Work to complete: When copying the data below, keep only the lines from the one with "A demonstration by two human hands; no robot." through the one with "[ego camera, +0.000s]", word for word, and skip the pictures.
Start of Recorded information
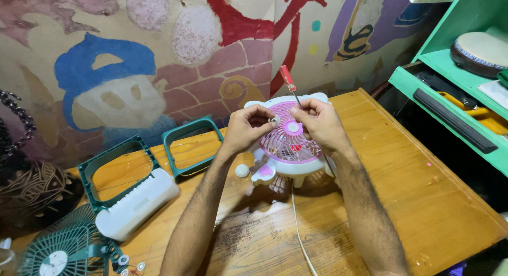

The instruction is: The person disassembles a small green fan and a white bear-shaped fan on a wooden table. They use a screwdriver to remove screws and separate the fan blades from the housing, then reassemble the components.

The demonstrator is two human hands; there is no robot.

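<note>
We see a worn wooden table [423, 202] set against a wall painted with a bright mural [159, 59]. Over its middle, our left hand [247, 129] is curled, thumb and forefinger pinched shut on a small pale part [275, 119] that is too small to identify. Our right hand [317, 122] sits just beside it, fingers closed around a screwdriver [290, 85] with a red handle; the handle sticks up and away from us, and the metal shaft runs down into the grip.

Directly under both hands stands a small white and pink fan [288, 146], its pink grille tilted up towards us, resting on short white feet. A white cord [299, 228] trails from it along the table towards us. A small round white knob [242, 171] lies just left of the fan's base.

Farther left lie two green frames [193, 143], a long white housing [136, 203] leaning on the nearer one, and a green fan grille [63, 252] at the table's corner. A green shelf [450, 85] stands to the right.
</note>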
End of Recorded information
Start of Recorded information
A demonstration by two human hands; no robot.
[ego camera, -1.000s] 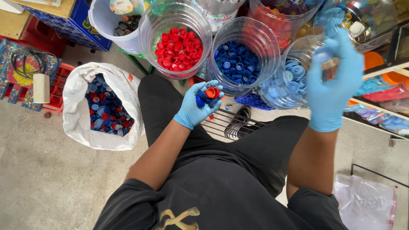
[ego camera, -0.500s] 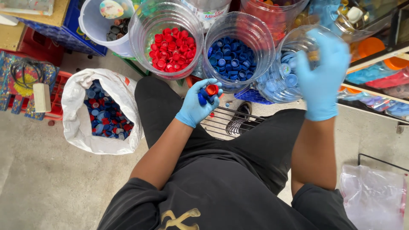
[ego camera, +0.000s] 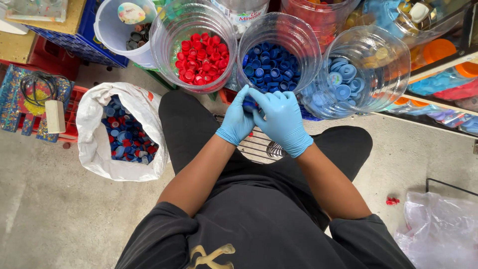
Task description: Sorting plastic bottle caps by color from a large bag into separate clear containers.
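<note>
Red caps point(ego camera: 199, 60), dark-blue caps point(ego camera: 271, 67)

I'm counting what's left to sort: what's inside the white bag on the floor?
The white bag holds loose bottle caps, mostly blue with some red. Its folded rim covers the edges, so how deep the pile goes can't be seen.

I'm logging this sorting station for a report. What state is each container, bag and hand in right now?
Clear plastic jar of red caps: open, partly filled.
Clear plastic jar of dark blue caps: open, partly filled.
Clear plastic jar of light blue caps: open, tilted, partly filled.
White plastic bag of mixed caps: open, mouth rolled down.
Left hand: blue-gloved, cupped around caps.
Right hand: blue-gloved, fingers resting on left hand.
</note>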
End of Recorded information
Result:
A demonstration by two human hands; no robot.
[ego camera, -1.000s] 
[ego camera, -0.500s] 
[ego camera, +0.000s] 

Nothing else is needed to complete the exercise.